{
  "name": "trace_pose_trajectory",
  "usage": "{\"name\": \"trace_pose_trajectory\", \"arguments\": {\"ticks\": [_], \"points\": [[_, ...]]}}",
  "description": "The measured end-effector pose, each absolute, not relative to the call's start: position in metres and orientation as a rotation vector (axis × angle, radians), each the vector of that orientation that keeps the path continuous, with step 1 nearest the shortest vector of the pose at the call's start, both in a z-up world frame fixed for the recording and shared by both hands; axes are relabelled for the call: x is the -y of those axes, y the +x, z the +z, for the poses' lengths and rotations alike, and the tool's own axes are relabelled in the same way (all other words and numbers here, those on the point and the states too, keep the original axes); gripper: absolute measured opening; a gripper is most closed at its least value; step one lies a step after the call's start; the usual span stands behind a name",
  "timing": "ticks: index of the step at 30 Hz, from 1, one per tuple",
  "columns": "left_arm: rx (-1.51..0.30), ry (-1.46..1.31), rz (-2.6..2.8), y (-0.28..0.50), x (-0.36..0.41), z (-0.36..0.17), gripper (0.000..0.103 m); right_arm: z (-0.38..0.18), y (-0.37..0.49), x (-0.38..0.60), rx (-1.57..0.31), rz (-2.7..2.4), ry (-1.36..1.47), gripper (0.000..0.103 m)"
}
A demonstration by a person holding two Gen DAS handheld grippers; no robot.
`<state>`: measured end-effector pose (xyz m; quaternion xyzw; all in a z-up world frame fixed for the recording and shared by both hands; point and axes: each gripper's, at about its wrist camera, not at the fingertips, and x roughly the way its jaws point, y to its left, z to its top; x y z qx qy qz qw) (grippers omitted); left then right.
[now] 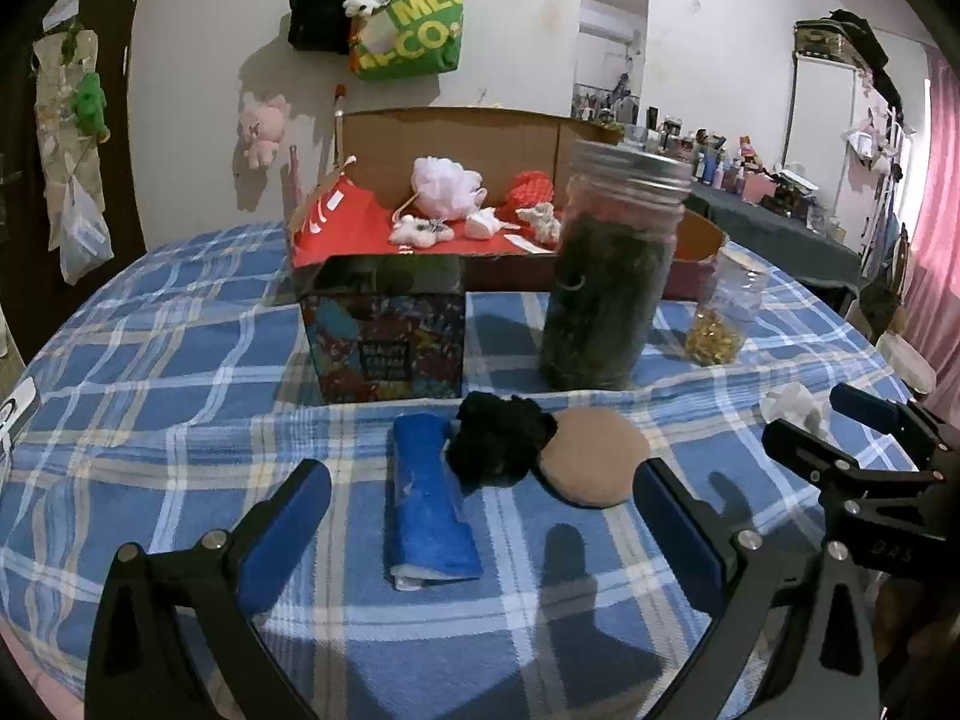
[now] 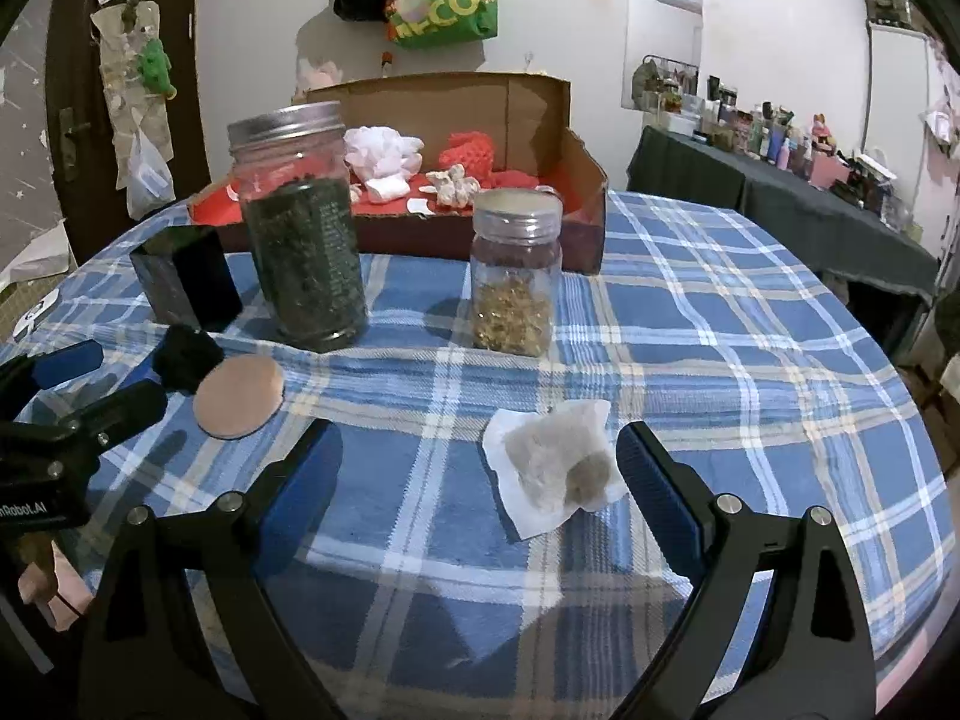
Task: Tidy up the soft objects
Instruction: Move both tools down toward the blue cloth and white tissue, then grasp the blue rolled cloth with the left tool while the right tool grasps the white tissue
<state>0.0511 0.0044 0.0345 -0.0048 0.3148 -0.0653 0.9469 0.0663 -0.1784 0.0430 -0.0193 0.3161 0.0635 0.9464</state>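
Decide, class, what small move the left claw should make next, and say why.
Probably ease the left claw forward and down around the rolled blue cloth. The claw is open and empty, the cloth lies between its fingers on the checked tablecloth, and other soft items already sit in the cardboard box behind.

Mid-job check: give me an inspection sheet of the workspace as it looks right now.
Surface: blue plaid cloth over the table.
Job's things: blue roll, black scrunchie touching tan puff; white pouch lies apart; cardboard tray holds white and red soft items.
Clutter: tall jar, small jar, printed box.
Grippers: left gripper open around the blue roll, right gripper open before the pouch.
Cables: nothing seen.
Surroundings: green bag on wall, crowded side table.
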Motion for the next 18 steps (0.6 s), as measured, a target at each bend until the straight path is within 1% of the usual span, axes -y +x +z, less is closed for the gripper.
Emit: {"name": "trace_pose_trajectory", "arguments": {"ticks": [5, 7, 9, 10, 12, 13, 14, 15, 16, 17, 18], "points": [[-0.658, -0.015, -0.11, 0.057, -0.01, 0.032, 0.102, 0.038, 0.074, 0.187, -0.666, 0.117, -0.041, 0.094], [-0.667, -0.023, -0.095, 0.059, -0.015, 0.031, 0.096, 0.036, 0.079, 0.191, -0.683, 0.12, -0.037, 0.094], [-0.685, -0.024, -0.092, 0.063, -0.018, 0.029, 0.084, 0.033, 0.083, 0.194, -0.698, 0.124, -0.031, 0.093], [-0.698, -0.022, -0.096, 0.065, -0.019, 0.027, 0.08, 0.032, 0.084, 0.195, -0.702, 0.126, -0.029, 0.093], [-0.726, -0.027, -0.104, 0.069, -0.02, 0.022, 0.061, 0.03, 0.086, 0.196, -0.713, 0.138, -0.021, 0.089], [-0.742, -0.032, -0.109, 0.071, -0.021, 0.019, 0.058, 0.03, 0.086, 0.197, -0.714, 0.139, -0.023, 0.078], [-0.753, -0.033, -0.111, 0.072, -0.021, 0.016, 0.047, 0.028, 0.087, 0.197, -0.719, 0.138, -0.023, 0.068], [-0.748, -0.02, -0.098, 0.072, -0.021, 0.015, 0.036, 0.027, 0.088, 0.198, -0.727, 0.14, -0.023, 0.064], [-0.738, -0.009, -0.094, 0.07, -0.021, 0.015, 0.029, 0.027, 0.087, 0.198, -0.724, 0.137, -0.025, 0.058], [-0.739, -0.01, -0.101, 0.07, -0.021, 0.015, 0.027, 0.027, 0.086, 0.199, -0.717, 0.14, -0.024, 0.041], [-0.74, -0.016, -0.109, 0.07, -0.022, 0.016, 0.026, 0.028, 0.086, 0.2, -0.713, 0.143, -0.022, 0.03]]}}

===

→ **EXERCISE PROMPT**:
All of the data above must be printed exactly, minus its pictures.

→ **SOLUTION FOR THIS PROBLEM**:
{
  "name": "trace_pose_trajectory",
  "usage": "{\"name\": \"trace_pose_trajectory\", \"arguments\": {\"ticks\": [_], \"points\": [[_, ...]]}}",
  "description": "The measured end-effector pose, each absolute, not relative to the call's start: position in metres and orientation as a rotation vector (axis × angle, radians), each the vector of that orientation that keeps the path continuous, with step 1 nearest the shortest vector of the pose at the call's start, both in a z-up world frame fixed for the recording and shared by both hands; axes are relabelled for the call: x is the -y of those axes, y the +x, z the +z, for the poses' lengths and rotations alike, and the tool's own axes are relabelled in the same way (all other words and numbers here, those on the point and the states too, keep the original axes); gripper: absolute measured opening; a gripper is most closed at its least value; step one lies a step after the call's start; the usual span stands behind a name",
  "timing": "ticks: index of the step at 30 Hz, from 1, one per tuple",
  "columns": "left_arm: rx (-1.51..0.30), ry (-1.46..1.31), rz (-2.6..2.8), y (-0.28..0.50), x (-0.36..0.41), z (-0.36..0.17), gripper (0.000..0.103 m); right_arm: z (-0.38..0.18), y (-0.37..0.49), x (-0.38..0.60), rx (-1.57..0.31), rz (-2.7..2.4), ry (-1.36..1.47), gripper (0.000..0.103 m)"
}
A demonstration by a person holding two Gen DAS handheld grippers; no robot.
`<state>`: measured end-effector pose (xyz m; quaternion xyzw; all in a z-up world frame fixed for the recording and shared by both hands; point and axes: each gripper's, at about its wrist camera, not at the fingertips, and x roughly the way its jaws point, y to its left, z to its top; x y z qx qy qz qw) (grippers omitted); left then right.
[now] 
[now] 
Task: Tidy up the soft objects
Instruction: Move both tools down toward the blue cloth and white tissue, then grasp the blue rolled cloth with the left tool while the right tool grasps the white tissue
<state>0.0511 0.0044 0.0345 -0.0048 0.3148 -0.0653 0.9469 0.0663 -0.1784 0.0430 -0.0193 0.3161 0.0635 0.9464</state>
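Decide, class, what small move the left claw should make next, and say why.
Probably ease the left claw forward and down around the rolled blue cloth. The claw is open and empty, the cloth lies between its fingers on the checked tablecloth, and other soft items already sit in the cardboard box behind.

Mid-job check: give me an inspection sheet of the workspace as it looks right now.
Surface: blue plaid cloth over the table.
Job's things: blue roll, black scrunchie touching tan puff; white pouch lies apart; cardboard tray holds white and red soft items.
Clutter: tall jar, small jar, printed box.
Grippers: left gripper open around the blue roll, right gripper open before the pouch.
Cables: nothing seen.
Surroundings: green bag on wall, crowded side table.
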Motion for the next 18 steps (0.6 s), as measured, a target at each bend until the straight path is within 1% of the usual span, axes -y +x +z, less is closed for the gripper.
Emit: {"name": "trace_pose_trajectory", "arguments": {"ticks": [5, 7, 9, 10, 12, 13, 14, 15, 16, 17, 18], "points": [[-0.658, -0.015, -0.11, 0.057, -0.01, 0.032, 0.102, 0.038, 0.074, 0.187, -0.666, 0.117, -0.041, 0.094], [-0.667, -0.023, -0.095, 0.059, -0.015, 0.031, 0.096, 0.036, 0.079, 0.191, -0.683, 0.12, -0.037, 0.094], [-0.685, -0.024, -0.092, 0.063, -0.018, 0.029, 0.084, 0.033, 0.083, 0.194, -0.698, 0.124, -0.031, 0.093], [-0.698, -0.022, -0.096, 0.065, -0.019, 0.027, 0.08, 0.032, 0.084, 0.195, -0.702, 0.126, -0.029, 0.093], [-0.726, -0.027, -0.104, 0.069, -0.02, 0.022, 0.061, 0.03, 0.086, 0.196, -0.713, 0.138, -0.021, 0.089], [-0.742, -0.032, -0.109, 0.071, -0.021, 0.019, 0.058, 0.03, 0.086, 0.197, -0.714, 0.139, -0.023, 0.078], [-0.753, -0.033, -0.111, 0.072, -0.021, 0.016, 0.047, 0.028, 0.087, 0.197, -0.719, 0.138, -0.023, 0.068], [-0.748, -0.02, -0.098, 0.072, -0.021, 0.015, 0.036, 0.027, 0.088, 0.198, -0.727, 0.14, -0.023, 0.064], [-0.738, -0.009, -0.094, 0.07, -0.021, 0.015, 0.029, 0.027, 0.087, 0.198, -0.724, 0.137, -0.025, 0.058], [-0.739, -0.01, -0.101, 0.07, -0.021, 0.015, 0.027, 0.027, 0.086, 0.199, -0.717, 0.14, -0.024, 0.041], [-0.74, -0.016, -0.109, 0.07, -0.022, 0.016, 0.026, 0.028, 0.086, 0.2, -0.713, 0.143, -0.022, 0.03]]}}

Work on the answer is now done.